• What you are asked to do:
Transcribe the full listing, keeping every word as it stands.
***
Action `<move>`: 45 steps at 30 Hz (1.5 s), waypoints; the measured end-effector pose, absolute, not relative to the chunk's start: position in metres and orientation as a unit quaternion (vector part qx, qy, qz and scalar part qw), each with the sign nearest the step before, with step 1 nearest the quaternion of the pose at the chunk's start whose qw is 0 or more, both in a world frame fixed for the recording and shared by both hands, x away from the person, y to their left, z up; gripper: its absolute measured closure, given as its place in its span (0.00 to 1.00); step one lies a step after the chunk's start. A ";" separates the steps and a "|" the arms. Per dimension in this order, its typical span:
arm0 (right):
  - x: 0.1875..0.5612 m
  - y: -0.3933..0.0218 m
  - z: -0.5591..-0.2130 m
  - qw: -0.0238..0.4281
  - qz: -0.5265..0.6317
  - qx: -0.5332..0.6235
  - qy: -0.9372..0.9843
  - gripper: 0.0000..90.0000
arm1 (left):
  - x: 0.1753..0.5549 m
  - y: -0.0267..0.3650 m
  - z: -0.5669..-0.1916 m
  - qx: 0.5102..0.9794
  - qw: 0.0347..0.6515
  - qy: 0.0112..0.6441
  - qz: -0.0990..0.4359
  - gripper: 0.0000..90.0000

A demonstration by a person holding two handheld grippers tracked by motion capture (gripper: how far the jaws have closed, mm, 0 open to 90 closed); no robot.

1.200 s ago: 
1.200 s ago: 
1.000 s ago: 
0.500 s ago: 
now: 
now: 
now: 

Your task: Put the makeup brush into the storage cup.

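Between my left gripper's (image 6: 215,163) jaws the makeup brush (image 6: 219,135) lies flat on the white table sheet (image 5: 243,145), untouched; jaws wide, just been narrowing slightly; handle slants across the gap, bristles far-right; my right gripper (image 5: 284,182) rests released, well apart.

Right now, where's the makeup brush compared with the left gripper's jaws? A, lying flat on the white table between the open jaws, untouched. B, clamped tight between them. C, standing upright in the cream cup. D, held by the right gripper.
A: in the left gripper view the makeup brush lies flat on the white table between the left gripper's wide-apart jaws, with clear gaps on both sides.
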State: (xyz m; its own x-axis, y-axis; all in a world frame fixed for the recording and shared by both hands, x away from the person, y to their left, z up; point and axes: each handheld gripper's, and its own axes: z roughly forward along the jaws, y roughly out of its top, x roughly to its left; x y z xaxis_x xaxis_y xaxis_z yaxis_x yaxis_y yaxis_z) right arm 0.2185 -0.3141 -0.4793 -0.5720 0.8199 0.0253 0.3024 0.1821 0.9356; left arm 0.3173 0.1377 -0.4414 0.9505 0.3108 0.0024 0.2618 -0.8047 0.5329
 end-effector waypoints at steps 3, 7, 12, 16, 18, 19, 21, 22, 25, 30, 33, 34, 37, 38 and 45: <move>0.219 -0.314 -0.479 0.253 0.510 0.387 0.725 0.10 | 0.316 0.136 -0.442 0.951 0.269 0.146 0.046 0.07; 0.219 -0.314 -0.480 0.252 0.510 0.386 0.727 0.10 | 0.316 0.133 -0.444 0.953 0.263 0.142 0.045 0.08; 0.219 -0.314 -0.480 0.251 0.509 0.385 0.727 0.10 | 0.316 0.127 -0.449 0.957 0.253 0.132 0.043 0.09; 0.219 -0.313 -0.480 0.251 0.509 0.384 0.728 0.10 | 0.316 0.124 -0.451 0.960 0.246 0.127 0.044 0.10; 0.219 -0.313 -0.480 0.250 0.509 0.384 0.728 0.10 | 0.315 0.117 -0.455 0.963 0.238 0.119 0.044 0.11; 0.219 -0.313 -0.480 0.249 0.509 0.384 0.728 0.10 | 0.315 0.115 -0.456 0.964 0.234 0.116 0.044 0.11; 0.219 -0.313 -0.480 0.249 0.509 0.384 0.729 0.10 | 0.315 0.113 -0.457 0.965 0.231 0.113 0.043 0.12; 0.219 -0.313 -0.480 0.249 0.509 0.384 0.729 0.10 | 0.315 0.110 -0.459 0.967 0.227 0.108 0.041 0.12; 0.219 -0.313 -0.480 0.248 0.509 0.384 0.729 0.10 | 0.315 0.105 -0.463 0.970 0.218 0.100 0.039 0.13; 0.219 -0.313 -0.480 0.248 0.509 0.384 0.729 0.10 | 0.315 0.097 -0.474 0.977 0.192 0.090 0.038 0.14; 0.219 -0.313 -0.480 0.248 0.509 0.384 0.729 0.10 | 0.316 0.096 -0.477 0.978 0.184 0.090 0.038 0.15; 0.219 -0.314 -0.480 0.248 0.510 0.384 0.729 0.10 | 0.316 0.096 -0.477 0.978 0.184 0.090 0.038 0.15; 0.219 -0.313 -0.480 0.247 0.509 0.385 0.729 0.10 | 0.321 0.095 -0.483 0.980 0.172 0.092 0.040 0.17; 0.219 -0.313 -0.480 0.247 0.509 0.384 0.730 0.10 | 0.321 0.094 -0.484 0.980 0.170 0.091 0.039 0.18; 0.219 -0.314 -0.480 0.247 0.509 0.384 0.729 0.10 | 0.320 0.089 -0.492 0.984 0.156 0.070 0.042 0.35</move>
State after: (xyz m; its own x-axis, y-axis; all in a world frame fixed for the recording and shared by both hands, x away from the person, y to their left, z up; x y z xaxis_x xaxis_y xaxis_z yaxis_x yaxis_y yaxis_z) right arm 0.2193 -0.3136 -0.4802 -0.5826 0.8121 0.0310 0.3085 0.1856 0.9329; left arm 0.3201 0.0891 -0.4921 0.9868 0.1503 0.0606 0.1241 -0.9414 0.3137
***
• Expected answer:
Action `<move>`: 45 steps at 30 Hz (1.5 s), waypoints; the measured end-effector pose, absolute, not relative to the chunk's start: position in metres and orientation as a unit quaternion (vector part qx, qy, qz and scalar part qw), each with the sign nearest the step before, with step 1 nearest the quaternion of the pose at the chunk's start whose qw is 0 or more, both in a world frame fixed for the recording and shared by both hands, x away from the person, y to their left, z up; gripper: its absolute measured closure, given as its place in its span (0.00 to 1.00); step one lies a step after the chunk's start. A ";" separates the steps and a "|" the arms. Per dimension in this order, its typical span:
arm0 (right):
  - x: 0.1875..0.5612 m
  - y: -0.3933..0.0218 m
  - z: -0.5591..-0.2130 m
  - qw: -0.0238..0.4281
  - qz: -0.5265..0.6317
  - qx: -0.5332..0.6235
  - qy: -0.9372..0.9843
  - gripper: 0.0000..90.0000
arm1 (left):
  - x: 0.1753..0.5549 m
  - y: -0.0267..0.3650 m
  - z: -0.5669..-0.1916 m
  - qx: 0.5102..0.9794
  - qw: 0.0347..0.6515
  - qy: 0.0112..0.6441
  - qz: -0.0990..0.4359
  - gripper: 0.0000..90.0000

A demonstration by a person holding two handheld grippers tracked by motion capture (gripper: how far the jaws have closed, mm, 0 open to 90 closed); no robot.

1.200 s ago: 
1.200 s ago: 
1.000 s ago: 
0.500 s ago: 
now: 
now: 
now: 

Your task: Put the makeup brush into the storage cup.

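Between my left gripper's (image 6: 215,163) jaws the makeup brush (image 6: 219,135) lies flat on the white table sheet (image 5: 243,145), untouched; jaws wide, just been narrowing slightly; handle slants across the gap, bristles far-right; my right gripper (image 5: 284,182) rests released, well apart.

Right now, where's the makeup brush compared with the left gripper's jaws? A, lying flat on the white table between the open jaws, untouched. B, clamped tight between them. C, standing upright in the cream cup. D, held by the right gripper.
A: in the left gripper view the makeup brush lies flat on the white table between the left gripper's wide-apart jaws, with clear gaps on both sides.
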State: (xyz m; its own x-axis, y-axis; all in a world frame fixed for the recording and shared by both hands, x away from the person, y to their left, z up; point and axes: each handheld gripper's, and its own axes: z roughly forward along the jaws, y roughly out of its top, x roughly to its left; x y z xaxis_x xaxis_y xaxis_z yaxis_x yaxis_y yaxis_z) right arm 0.2185 -0.3141 -0.4793 -0.5720 0.8199 0.0253 0.3024 0.1821 0.9356; left arm 0.3173 0.1377 -0.4414 0.9505 0.3108 0.0024 0.2618 -0.8047 0.5329
 end-effector waypoints at steps 3, 7, 12, 16, 18, 19, 21, 22, 25, 30, 33, 34, 37, 38 and 45: <move>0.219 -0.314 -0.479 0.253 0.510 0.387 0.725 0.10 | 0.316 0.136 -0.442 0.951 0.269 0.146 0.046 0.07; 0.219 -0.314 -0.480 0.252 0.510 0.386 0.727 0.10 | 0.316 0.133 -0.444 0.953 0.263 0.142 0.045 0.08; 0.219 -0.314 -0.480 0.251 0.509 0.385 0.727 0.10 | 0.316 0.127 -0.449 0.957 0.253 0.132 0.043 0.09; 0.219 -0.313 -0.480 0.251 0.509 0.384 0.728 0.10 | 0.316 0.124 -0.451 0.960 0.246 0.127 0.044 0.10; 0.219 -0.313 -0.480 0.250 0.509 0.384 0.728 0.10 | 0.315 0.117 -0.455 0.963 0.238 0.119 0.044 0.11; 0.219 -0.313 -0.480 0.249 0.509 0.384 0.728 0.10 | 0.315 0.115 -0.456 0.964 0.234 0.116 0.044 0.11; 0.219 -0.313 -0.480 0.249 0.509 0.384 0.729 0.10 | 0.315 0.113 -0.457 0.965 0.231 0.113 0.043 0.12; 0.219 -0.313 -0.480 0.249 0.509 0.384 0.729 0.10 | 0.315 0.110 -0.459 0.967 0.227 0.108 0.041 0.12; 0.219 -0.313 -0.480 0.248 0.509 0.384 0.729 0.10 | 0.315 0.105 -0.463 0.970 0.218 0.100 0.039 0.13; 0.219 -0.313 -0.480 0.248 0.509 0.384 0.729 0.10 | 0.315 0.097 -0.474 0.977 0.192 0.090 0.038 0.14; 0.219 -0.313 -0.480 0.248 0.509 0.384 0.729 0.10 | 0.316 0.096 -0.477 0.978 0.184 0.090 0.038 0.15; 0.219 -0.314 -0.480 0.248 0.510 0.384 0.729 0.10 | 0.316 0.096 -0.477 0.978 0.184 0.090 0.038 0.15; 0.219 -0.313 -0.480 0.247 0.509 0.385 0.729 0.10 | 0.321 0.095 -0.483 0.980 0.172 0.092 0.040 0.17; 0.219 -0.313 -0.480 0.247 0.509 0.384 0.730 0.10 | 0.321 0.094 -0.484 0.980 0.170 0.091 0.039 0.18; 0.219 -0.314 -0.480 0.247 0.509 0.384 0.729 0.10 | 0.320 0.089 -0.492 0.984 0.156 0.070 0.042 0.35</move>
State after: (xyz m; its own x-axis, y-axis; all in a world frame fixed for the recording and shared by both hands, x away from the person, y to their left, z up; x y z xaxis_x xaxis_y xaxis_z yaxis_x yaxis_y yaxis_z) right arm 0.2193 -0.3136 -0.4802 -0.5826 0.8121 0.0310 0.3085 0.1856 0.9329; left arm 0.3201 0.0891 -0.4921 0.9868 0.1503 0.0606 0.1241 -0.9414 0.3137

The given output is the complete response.